Breakfast Salad and Souffle Pancakes Are A Thing At This OC Pop-Up

Photo: Greg Nagel

I’m not sure what I did in life to deserve this, but I somehow got coerced to order a secret menu item: breakfast salad at brunch. But here I am, camera in one hand, fork in the other, cracking runny yolk with a plastic fork over various arugula, thick smoky-bacon chunks and potato crunchy bits like it’s some sort of health-nut food porn. “Bro, want me to hold your light so you can get that shot?” Nah homie, I don’t photograph salad.

It’s a salad, with an egg, with other breakfast stuff tossed in.
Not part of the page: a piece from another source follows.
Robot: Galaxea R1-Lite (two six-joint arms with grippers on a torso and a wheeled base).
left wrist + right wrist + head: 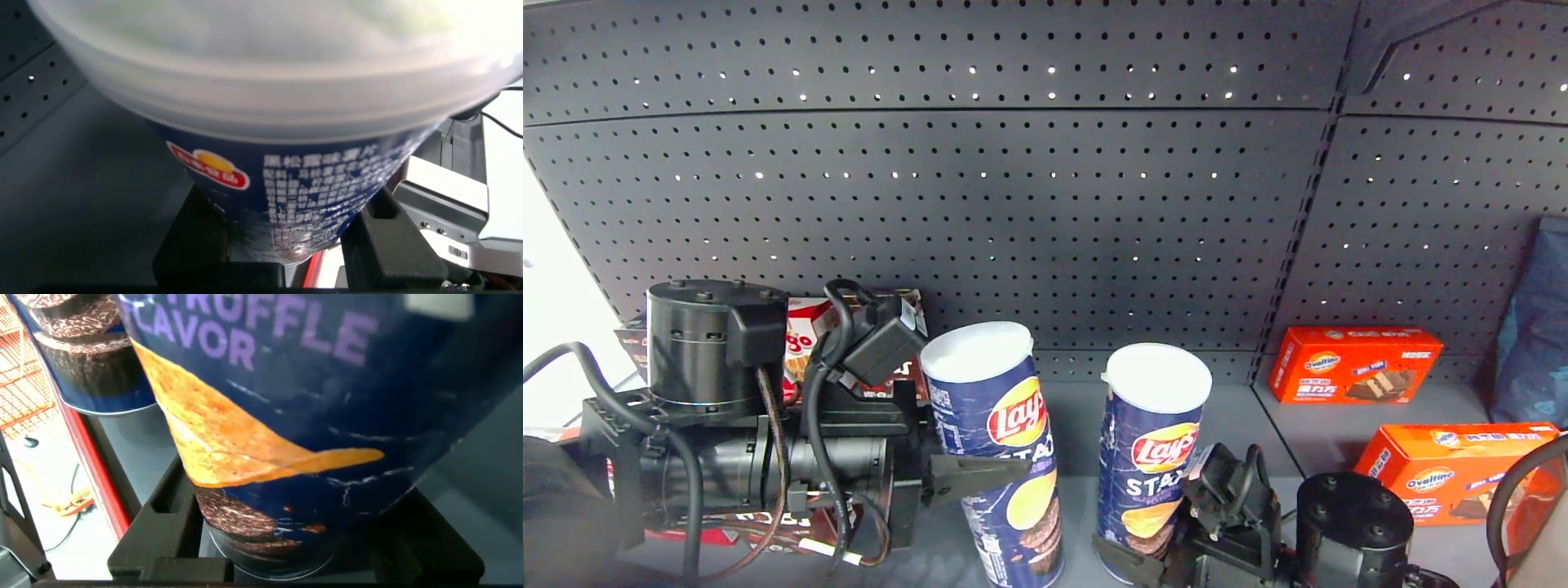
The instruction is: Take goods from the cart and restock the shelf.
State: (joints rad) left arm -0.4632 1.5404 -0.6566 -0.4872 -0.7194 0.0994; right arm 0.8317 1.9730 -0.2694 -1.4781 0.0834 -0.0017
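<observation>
You see two tall dark-blue crisp cans with white plastic lids, roughly upright, near each other but not touching, on the grey shelf [1078,425]. The left can [1005,457] is clamped at mid-height between the fingers of the left gripper [996,482]. The right can [1152,465], with a yellow crisp pictured on its label, is gripped near its base by the right gripper [1143,555].

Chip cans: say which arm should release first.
Right, probably. The right gripper grips the right chip can near its base, and it is deeper on the shelf; the left chip can in the left gripper is nearer the front.
</observation>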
It’s really good, but hey man, no salad ever asked to be photographed, unless it was made by the man who brought us the spaghetti grilled cheese.

Photo: Greg Nagel

The solid line of hungry Instagrammers out the door is at least thirty-people deep and is here for something else: the amazing Japanese-style souffle pancakes. “When we talked about doing a brunch pop-up, I knew I wanted pancakes… but not just any old pancakes,” says chef-owner Paul Cao of Burnt Crumbs in Irvine, California. “I went down this rabbit hole of the souffle pancake and tested these for a couple of months, and here they are, perfected,” he continued with a grin.

Photo: Greg Nagel

The souffle pancake is unique for a few reasons. First is the time it takes to prep. Each one has to be crafted from scratch per order, otherwise, they’ll deflate faster than a football in New England. Total time from order to plate? Roughly twenty-five to thirty minutes.

Once the batter is whipped and folded into an egg yolk mixture, it’s then ice-cream scooped on a griddle, then covered until flipped. Each pancake maintains a poofiness up to one inch thick and is stacked two high, then garnished for service. I went with fresh strawberry cream, a couple of dustings of powdered sugar, and some fresh fruit on top. Digging in,  the consistency is sort of like a sponge cake that’s light and fluffy, making the plate super satisfying to jiggle. They’re best hot, so be sure to get a couple orders, one to eat first, then one to shake until your brunch date feels uncomfortable.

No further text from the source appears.